比翼塚(ひよくづか)
明治初年のお話です。
高木神社の東側、少し小高くなった丘の上(松こごれ地蔵の奥・妙楽寺墓地)に、枯れ草に埋もれるように大小の碑が並んで立っています。
宮嶋巌之塚、宮嶋喜与と彫られています。人々は比翼塚(ひよくづか)と呼びます。
『東大和のよもやまばなし』はこの塚について、こう語ります。
「徳川幕府の終りのころ、宮嶋さんは江戸南町奉行遠山家ゆかりの武士でしたが、新政府となった明治二年宮嶋さんは喜与さんを連れ、奉公人の里、高木村の明楽寺の庫裡に留守番として住みこみました。
そして、武士の名「鉄右衛門」から巌に改め、かたわら寺子屋を開いて村人に読み書きを教えていました。
しかし、この明楽寺に戸長役場が置かれた夏の明治六年八月十五日、病により帰らぬ人となりました。
たよる夫に先立たれ、なじみの浅い土地で喜与さんは一人とり残されてしまったのです。
その後、しばらく戸長役場の用を手伝っていた喜与さんは、宮嶋さんの百ヵ日が過ぎた十一月二十六日、ひっそりと夫のもとに旅立っていきました。
その最後はさすがに元武士の妻、乱れぬようにひざをひもで縛り、短刀で命を絶ったということです。」(p211~212)
塚は、ゆかりの人々によって造られました。御一新により、江戸詰をしていた大名はそれぞれの本拠である「藩」に戻りました。所領が激減した徳川家に仕えていた幕臣の身の振り方は大変でした。駿府に戻れた人はともかく、戻れなかった人は、生活の基盤を失い、江戸の町で苦労を重ねたことが伝えられます。
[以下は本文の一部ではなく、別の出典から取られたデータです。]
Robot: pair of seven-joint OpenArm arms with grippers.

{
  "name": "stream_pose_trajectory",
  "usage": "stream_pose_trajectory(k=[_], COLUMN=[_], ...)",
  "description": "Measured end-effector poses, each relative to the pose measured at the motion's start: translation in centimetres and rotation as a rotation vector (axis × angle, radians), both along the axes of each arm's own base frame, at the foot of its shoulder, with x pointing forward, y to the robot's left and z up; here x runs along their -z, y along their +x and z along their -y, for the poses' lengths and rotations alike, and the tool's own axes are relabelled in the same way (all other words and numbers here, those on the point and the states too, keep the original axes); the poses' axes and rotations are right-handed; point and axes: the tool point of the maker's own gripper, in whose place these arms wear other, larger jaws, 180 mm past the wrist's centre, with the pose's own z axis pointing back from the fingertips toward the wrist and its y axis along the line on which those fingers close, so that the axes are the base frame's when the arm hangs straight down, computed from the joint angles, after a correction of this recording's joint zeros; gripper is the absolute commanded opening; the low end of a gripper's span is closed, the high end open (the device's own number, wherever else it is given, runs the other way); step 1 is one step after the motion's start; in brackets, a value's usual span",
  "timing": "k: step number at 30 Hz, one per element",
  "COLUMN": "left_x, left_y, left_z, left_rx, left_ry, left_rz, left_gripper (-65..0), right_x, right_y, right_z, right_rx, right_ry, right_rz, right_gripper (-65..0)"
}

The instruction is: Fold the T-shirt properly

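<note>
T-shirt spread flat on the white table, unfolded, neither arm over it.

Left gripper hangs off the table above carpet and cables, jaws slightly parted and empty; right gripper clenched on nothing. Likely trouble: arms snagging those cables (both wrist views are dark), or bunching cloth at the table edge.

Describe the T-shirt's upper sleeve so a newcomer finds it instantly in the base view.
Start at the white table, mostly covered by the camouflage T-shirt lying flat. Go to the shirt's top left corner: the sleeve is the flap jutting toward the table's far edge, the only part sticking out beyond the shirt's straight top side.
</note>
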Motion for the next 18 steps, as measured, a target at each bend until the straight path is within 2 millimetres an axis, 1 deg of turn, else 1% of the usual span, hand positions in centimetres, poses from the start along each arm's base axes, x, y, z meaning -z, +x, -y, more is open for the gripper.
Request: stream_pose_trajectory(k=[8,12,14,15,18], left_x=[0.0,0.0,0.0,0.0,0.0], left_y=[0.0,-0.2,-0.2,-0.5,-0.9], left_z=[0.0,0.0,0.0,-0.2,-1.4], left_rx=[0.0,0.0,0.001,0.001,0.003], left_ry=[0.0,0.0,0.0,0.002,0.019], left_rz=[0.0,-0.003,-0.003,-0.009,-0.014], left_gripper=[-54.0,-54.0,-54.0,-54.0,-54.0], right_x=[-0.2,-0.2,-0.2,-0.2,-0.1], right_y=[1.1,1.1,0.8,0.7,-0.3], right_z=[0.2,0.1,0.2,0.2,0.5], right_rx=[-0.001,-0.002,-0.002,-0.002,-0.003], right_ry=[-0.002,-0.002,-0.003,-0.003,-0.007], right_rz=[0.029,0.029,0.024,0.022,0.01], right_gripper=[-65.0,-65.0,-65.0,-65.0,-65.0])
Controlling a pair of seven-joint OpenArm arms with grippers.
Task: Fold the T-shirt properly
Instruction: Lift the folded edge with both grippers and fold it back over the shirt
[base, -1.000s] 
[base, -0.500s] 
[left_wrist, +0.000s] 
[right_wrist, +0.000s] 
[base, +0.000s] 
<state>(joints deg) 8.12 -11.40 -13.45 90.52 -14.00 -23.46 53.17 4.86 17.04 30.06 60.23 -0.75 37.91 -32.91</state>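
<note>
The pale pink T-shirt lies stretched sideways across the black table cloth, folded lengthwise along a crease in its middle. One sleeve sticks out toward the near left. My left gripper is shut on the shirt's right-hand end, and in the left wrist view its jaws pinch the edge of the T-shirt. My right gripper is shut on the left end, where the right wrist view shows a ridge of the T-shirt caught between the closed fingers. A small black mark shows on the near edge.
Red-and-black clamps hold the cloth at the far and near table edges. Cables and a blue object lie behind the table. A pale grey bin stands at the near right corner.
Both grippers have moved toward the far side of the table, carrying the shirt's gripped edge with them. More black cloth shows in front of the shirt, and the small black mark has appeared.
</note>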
そのような中、宮嶋さんは、つてを頼って明楽寺に居を構えたのでしょう。別の資料(『狭山之栞』p61)では、遠山左衛門尉家口鉄右衛門、復飾の上、神官となるとしています。つつましく寄りそうようにある碑は、一つの時代の象徴のように思えます。
宮嶋さんが一時執務した旧組合村戸長役場の文書庫が高木神社と社務所の間に残されています。